Медленно шагает он по Арбату, пересекает площадь. Краски и звуки перемешались, их не отделить. Где-то не то зазвенело, не то сверкнуло, это спустилось серебряное облачко и задело верхушку дерева, а может, светлый, с искоркой ветерок, пролетая, стукнулся о теплое железо крыши.
Кирилл входит в книжный магазин на Моховой.
Взгляд его падает на заглавия книг: «Организация труда в колхозе», «Как добиться высоких урожаев», «Садоводство»… Продавщица уже знает Кирилла, он часто бывает здесь. Она рассовывает по его карманам выбранные им книги о самом мирном деле на земле.

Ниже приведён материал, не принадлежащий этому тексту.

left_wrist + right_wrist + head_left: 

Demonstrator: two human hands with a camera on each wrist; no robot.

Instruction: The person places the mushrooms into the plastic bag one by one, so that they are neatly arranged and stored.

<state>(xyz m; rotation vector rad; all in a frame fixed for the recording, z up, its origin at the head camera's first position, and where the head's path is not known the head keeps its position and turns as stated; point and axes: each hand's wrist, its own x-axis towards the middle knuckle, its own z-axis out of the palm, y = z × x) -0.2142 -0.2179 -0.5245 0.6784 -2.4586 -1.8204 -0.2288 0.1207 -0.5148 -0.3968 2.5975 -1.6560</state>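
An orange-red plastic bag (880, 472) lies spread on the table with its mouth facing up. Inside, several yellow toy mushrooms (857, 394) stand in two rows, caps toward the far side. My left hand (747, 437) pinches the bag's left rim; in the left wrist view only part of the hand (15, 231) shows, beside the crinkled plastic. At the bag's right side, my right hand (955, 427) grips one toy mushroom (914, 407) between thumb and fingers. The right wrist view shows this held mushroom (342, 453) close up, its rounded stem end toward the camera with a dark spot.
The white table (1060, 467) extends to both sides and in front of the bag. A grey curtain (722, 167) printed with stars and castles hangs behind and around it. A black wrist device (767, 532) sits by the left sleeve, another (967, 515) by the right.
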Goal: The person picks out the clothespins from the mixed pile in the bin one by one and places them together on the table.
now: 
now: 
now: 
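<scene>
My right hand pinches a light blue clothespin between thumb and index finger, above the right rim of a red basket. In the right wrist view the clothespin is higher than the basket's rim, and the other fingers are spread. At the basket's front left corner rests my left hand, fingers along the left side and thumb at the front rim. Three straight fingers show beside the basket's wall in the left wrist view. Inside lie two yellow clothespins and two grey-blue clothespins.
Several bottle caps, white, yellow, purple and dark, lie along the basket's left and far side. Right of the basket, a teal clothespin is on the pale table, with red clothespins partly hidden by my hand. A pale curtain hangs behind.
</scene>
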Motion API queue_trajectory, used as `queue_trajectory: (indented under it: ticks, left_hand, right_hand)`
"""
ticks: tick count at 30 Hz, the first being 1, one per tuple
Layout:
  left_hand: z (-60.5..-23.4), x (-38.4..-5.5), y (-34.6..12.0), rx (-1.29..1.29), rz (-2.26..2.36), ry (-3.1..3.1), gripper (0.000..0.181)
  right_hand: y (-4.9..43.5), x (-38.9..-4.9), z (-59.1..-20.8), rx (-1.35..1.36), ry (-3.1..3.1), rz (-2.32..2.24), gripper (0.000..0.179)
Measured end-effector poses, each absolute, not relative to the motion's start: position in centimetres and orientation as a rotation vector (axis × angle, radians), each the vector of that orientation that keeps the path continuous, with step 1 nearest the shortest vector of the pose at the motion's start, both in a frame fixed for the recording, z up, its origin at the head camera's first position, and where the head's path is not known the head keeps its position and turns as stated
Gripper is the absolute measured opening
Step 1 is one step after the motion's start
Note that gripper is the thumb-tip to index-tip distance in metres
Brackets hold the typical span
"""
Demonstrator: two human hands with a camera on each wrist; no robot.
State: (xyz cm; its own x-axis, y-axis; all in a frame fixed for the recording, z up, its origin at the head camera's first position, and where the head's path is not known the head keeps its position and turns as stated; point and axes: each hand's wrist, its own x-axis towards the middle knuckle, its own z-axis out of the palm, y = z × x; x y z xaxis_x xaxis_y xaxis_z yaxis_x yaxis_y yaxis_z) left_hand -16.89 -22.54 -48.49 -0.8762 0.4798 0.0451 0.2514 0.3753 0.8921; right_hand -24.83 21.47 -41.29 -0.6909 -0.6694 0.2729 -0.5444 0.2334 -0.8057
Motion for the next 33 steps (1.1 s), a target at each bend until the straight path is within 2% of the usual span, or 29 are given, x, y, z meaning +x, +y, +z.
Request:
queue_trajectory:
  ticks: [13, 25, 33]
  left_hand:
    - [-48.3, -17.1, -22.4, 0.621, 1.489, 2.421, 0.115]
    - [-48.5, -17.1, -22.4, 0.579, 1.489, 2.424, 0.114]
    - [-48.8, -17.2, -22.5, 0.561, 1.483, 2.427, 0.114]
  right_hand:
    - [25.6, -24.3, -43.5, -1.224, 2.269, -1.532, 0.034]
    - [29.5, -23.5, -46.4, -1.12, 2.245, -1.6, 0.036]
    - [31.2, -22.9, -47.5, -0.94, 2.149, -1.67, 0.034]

Потом Кирилл огибает Исторический музей, идет вдоль Кремля, долго стоит у Мавзолея. Он идет дальше, к Василию Блаженному, и, как всегда, когда оказывается здесь, любуется пестрыми ягодами его куполов.
Кирилл может весь день ходить по Москве, не испытывая усталости, сворачивать из улицы в улицу, из переулка в переулок — он любит эти спокойные поиски следов, навсегда оставленных здесь его молодостью, его радостью, его жизнью.
Он поворачивает на улицу Горького. На перекрестке вспыхивают светофоры, у них красные, будто налитые кровью, глаза, и внезапно прерывают бег автомобили. Только сейчас замечает он низкую тучу, она недалеко, над самой крышей Центрального телеграфа, и на очень синем небе кажется совсем черной. И вот уже разъяряется молния, такая злобная и грозная, будто вознамерилась сжечь город, весь, без остатка, но это ей не удалось, и тогда обрушивается сильный гром, такой сильный, словно тоже хотел разрушить все здания, начисто. Тяжелые струи барабанят по асфальту, и на асфальте пляшут сверкающие кружочки. Кирилл укрывается в подъезде, он смотрит оттуда на гулкие потоки воды, словно из асфальта бьют родники.